Figure 1.
Circadian phase response behavior.
Phase response curves traditionally characterize the light pulse to induced phase mapping of the input admitted to a free-running circadian oscillator. Here, phase response dynamics of the four system parameters exhibiting greatest state sensitivity is depicted: νs (mRNA transcription), νm (mRNA degradation), ks (protein translation), and νd (protein degradation). The x-axis denotes the time at which the 2 hour pulse is given (where CT0 reflects dawn and CT12 dusk), and the y-axis describes the induced phase shift. A positive shift reflects a phase advance. Since light targets TIM specific protein degradation, νdT, the light-based PRC of the Drosophila model is represented via the dash-dotted line.
Figure 2.
Open-loop phase resetting dynamics are plotted as a function of the initial phase difference (x-axis) and the initial condition (y-axis). The intensity of the color reflects the amount of time required to reset a given phase via the light∶dark cycles calibrated to the initial condition: the lighter the color, the longer the recovery time. The mapping of color intensity to phase recovery times (in hours) is shown in the vertical color bar.
Figure 3.
Closed-loop phase resetting dynamics for single control targets (ordered according to their relative sensitivity) are described as a function of the initial phase difference (x-axis) and the initial condition (y-axis). The intensity of the color gradient reflects the amount of time required to recover from the given control conditions: the lighter the color, the longer the phase recovery. Each color bar is calibrated according to a minimum recovery time of 0 hours and maximum of 60 hours. (A) νs Single Control Target (B) νm Single Control Target (C) ks Single Control Target (D) νd Single Control Target.
Figure 4.
Closed-loop phase resetting dynamics for dual ((A) and (B)), and triple ((C) and (D)) control targets are shown with respect to the initial phase difference (x-axis) and the initial condition (y-axis).

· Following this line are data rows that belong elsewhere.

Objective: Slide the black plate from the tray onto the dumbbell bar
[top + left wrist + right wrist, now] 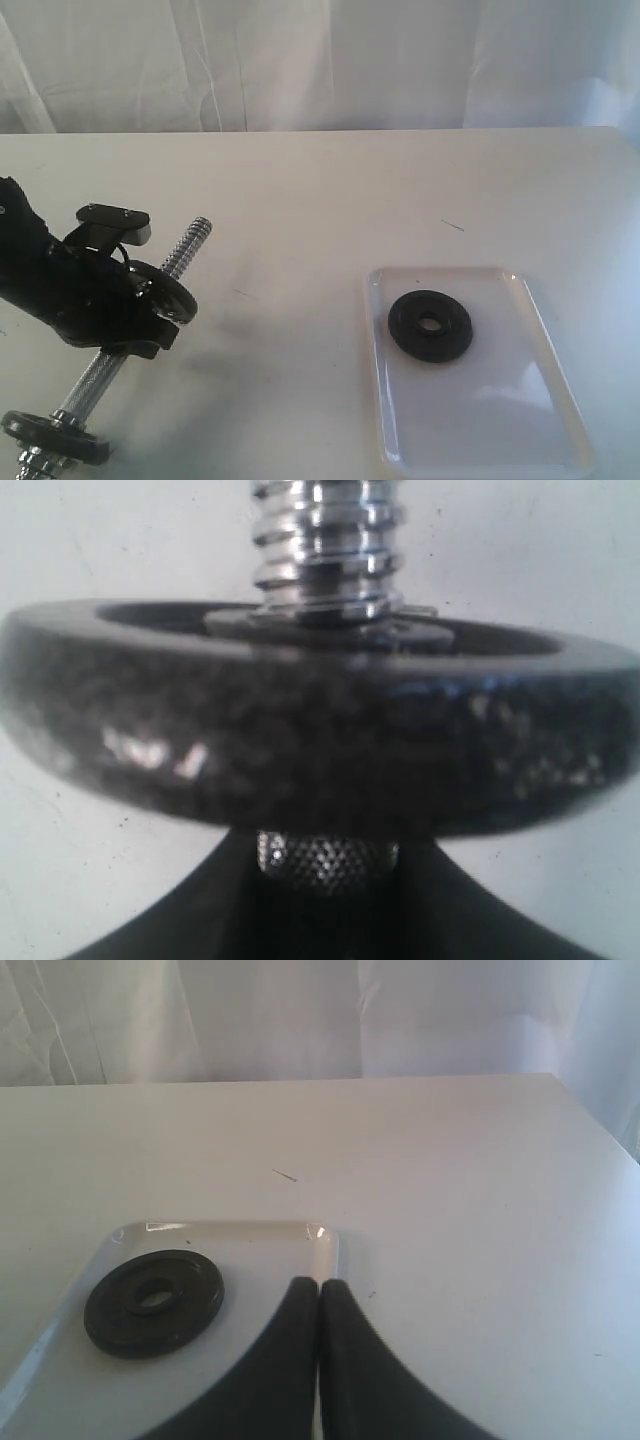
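Note:
The black plate (430, 324) (153, 1302) lies flat in the far part of the white tray (500, 420) (260, 1245), on the right of the table. The dumbbell bar (188, 246) (325, 540) slants across the left side, with its threaded end pointing away and a black disc (55, 436) at its near end. My left gripper (150, 312) (328, 855) is shut on the bar's knurled middle, just behind another black disc (320, 750). My right gripper (320, 1285) is shut and empty, hovering by the tray's far corner. It does not show in the exterior view.
The white table (320, 200) runs back to a pale curtain (320, 60). Its right edge lies beyond the tray. A small dark mark (452, 225) sits on the tabletop behind the tray.

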### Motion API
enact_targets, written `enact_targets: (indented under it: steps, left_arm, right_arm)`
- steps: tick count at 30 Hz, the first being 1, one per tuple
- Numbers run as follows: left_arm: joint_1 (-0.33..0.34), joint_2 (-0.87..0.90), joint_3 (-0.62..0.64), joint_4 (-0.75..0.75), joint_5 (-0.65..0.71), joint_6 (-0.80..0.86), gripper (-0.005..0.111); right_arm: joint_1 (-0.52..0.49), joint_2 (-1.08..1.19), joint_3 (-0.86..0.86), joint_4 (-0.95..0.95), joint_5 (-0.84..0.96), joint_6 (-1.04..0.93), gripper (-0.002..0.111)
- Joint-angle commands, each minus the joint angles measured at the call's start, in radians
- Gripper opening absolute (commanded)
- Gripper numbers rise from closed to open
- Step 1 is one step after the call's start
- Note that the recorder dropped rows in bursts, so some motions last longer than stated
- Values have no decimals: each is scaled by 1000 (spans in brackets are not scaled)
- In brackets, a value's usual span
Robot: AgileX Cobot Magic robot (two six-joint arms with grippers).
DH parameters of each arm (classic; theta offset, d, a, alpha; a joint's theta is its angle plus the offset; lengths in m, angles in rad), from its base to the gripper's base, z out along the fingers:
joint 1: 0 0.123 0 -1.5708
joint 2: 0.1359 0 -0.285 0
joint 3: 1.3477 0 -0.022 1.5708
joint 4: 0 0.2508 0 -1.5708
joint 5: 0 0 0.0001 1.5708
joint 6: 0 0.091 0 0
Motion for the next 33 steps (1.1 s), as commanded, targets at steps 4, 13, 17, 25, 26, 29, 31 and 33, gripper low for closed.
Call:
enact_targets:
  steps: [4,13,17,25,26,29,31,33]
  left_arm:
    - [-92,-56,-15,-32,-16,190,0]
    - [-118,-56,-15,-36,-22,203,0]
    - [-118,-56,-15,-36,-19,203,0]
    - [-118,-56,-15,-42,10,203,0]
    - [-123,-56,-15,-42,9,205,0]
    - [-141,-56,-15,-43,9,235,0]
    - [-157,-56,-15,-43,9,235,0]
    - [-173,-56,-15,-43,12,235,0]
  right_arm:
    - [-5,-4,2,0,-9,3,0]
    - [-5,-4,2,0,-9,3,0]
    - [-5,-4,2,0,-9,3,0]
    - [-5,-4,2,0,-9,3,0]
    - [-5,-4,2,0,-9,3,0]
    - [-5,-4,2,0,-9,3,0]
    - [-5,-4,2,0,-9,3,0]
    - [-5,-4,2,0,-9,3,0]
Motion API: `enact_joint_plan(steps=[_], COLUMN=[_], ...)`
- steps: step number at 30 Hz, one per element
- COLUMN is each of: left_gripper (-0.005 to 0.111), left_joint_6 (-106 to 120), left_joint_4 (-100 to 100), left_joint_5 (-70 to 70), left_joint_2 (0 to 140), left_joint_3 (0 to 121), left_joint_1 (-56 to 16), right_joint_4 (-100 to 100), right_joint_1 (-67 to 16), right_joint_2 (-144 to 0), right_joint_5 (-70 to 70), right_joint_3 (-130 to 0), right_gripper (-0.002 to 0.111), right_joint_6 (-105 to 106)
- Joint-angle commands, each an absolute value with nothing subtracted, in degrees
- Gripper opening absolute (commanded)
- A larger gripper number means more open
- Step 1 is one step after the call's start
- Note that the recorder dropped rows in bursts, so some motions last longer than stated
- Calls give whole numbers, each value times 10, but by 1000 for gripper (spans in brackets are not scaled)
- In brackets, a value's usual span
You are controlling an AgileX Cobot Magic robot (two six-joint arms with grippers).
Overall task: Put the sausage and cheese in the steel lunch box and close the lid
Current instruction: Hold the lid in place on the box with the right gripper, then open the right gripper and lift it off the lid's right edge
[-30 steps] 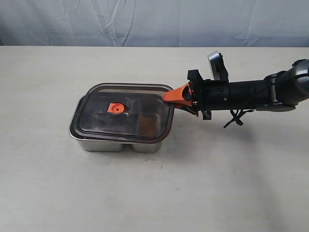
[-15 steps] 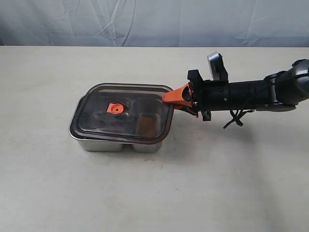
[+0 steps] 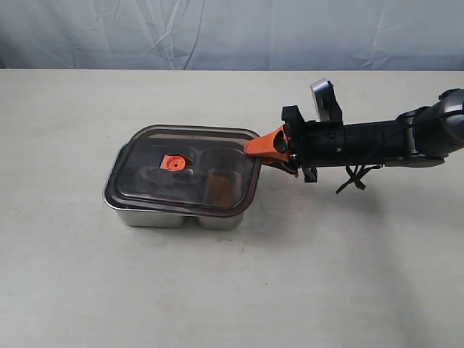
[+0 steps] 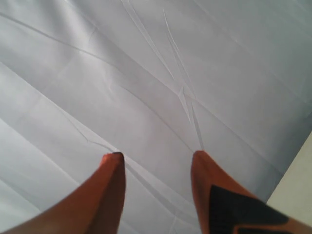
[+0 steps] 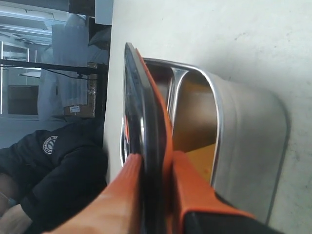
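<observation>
The steel lunch box [image 3: 167,216] sits on the table left of centre. The dark smoky lid [image 3: 217,156], with its orange valve [image 3: 172,162], lies over it, shifted a little and not seated flat. My right gripper [image 3: 261,148] reaches in from the right and is shut on the lid's right edge. In the right wrist view its fingers [image 5: 156,157] pinch the lid [image 5: 146,112] edge-on beside the box [image 5: 248,126], with the yellow cheese [image 5: 201,158] inside. The sausage is not clear under the dark lid. My left gripper [image 4: 157,155] is open, empty, facing creased cloth.
A pale table [image 3: 290,275] carries only the box. A creased grey-white cloth [image 3: 232,32] hangs behind it. In the right wrist view a person in dark clothes [image 5: 58,165] is beyond the table's far edge.
</observation>
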State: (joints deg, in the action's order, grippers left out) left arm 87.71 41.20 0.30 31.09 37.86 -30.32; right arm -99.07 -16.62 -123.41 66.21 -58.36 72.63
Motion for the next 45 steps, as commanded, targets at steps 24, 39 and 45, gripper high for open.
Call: enact_joint_plan(steps=[24,39,45], left_gripper=[42,6,0], left_joint_6=[871,871,872], left_joint_4=[432,499,522], left_joint_5=[5,19,41], left_joint_2=[308,317,348], left_joint_3=[379,353,351], left_joint_1=[-303,-303,-303], right_joint_4=[-941,-775,-614], right_joint_1=[-101,-86,-158], right_joint_2=[-1231,-1086,-1029], right_joint_5=[691,491,380], right_joint_3=[-587,-587,-587], right_gripper=[53,-1,-1], right_joint_6=[721,595,475])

The phase recovery time is denoted by the intensity of the color at each given data point: the lighter the color, the longer the recovery time. The mapping of color intensity to the recovery time (in hours) is reflected in the color bar. Each color bar is calibrated according to a minimum recovery time of 0 hours and maximum of 60 hours. (A) νs and νm Dual Control Targets (B) νs and KI Dual Control Targets (C) νs, νm, and KI Triple Control Targets (D) νm, νd, and k2 Triple Control Targets.
Figure 5.
Continuous phase resetting for the short-period mutant phenotype (dotted lines) and long-period mutant phenotype (dashed lines) are depicted with respect to an initial condition of 0 and 12 hours. Upper subplots describe the observed state trajectory (cumulative PER-TIM protein complex concentrations) as a function of controlled light pulses, shown in the lower subplots. The nominal response (denoted by solid lines) is entrained via regular 24 hour light∶dark cycles. As expected, short-period mutants reset via daily light pulses that occur during the subjective night, forcing daily phase delays. Long period mutants reset via daily light pulses that occur during the subjective morning, forcing phase advances. (A) Mutant Response at IC0 (B) Mutant Response at IC12.
Figure 6.
The convergence of state dynamics (from an initial phase difference of 15 hours at IC12) is plotted (top) as a function time. The corresponding cumulative control input (determined by integrating the value of each multiplicative control target over time) is described in the lower subplot. The light-induced target, νd, shown via the dash-dotted line, requires the greatest amount of multiplicative control while exhibiting the greatest amount of state error. Conversely, the ks target corresponds to the least amount of state error and requires less admitted control.